# What is required
Out of the data below, copy every line with the string "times".

# Data excerpt
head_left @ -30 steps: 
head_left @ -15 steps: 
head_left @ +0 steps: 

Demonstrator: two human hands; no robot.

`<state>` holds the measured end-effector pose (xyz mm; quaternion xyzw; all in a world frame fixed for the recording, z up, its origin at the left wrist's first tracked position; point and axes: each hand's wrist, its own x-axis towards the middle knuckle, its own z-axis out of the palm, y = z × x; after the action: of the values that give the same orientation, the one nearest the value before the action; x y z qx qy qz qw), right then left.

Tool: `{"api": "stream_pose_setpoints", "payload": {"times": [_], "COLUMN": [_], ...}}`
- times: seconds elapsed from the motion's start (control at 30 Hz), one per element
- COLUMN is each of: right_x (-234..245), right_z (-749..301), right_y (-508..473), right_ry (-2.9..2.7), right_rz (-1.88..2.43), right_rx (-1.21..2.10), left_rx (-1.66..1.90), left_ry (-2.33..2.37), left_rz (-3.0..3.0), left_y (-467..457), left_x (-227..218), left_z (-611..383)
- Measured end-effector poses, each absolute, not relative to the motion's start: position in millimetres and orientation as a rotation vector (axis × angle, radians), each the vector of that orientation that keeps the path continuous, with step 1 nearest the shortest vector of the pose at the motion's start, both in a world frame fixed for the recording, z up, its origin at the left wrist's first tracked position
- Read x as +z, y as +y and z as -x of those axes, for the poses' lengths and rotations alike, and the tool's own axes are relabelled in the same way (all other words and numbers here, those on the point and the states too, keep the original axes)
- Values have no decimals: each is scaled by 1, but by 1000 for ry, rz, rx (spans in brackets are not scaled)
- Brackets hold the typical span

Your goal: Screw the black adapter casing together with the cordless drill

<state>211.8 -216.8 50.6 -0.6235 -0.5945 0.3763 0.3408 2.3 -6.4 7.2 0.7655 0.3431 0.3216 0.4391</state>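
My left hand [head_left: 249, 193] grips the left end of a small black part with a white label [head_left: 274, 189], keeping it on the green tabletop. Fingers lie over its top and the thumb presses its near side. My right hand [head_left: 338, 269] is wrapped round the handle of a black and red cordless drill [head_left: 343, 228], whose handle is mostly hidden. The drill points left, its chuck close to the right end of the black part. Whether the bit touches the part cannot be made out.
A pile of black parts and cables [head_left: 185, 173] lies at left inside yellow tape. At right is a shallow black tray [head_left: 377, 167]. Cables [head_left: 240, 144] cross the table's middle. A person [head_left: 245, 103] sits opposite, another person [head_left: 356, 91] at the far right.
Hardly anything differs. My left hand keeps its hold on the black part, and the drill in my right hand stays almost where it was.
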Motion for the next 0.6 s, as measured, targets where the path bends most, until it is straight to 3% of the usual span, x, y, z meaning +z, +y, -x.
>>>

# Answer to this task
Tool: `{"api": "stream_pose_setpoints", "payload": {"times": [_], "COLUMN": [_], ...}}`
- times: seconds elapsed from the motion's start (control at 30 Hz), one per element

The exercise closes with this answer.